▶ _ACTIVITY_
Begin with the first line of the material and write out each line exactly, ending with the line that contains "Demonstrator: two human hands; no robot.". Pictures are not part of the copy.

_ _ _

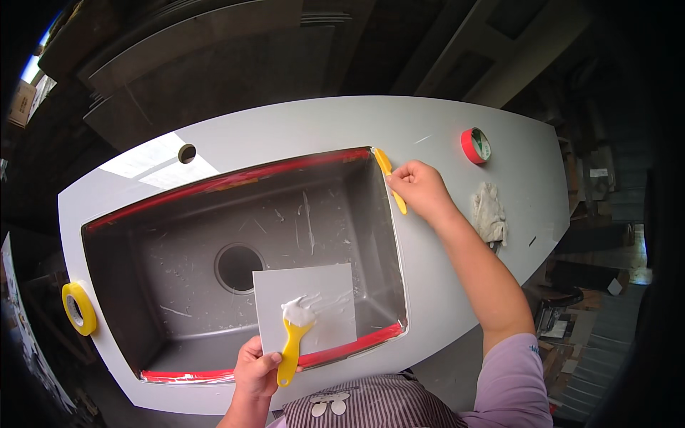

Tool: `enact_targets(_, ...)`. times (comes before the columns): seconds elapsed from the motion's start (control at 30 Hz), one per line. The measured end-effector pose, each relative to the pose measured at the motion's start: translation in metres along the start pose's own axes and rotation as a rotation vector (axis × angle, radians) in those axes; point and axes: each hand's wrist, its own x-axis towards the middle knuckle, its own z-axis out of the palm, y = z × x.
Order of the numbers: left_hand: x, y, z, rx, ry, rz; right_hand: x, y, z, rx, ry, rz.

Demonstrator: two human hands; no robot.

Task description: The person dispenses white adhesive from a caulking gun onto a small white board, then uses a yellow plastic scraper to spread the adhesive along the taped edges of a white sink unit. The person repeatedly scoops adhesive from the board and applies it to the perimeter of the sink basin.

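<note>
In my left hand (255, 369) is a square white board (328, 282), held over the near side of the sink together with a yellow scraper (289, 357). White paste (300, 312) covers the scraper's blade and is smeared across the board. My right hand (421, 187) pinches a slim yellow spatula (383, 162) at the far right corner of the grey sink (171, 250). The spatula's tip meets the seam between sink and white countertop (435, 285). Red tape (207, 189) lines the sink's far and near edges.
On the right of the countertop lie a roll of red tape (471, 145) and a pale work glove (489, 214). A yellow tape roll (78, 309) stands at the left edge. A round hole (187, 153) pierces the countertop behind the sink. Large panels (228, 60) lean in the dark background.
</note>
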Motion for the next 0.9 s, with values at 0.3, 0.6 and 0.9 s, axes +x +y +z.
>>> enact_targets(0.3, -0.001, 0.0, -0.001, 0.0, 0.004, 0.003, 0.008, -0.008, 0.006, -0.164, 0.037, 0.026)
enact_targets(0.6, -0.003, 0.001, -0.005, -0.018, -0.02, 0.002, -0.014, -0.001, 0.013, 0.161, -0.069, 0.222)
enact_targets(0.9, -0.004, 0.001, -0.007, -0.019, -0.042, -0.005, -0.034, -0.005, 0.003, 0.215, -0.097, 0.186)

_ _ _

▶ _THE ANSWER_
Tool: `enact_targets(_, ...)`. times (comes before the columns): seconds elapsed from the motion's start (control at 30 Hz), one per line. The measured end-effector pose, each relative to the pose measured at the motion's start: translation in metres along the start pose's own axes and rotation as a rotation vector (axis × angle, radians) in those axes; point and axes: each hand's wrist, its own x-axis towards the middle knuckle, its own z-axis out of the palm, y = z × x.
Order of the numbers: left_hand: x, y, z, rx, ry, rz; right_hand: x, y, z, rx, ry, rz.

Demonstrator: two human hands; no robot.

There is nothing else to the answer.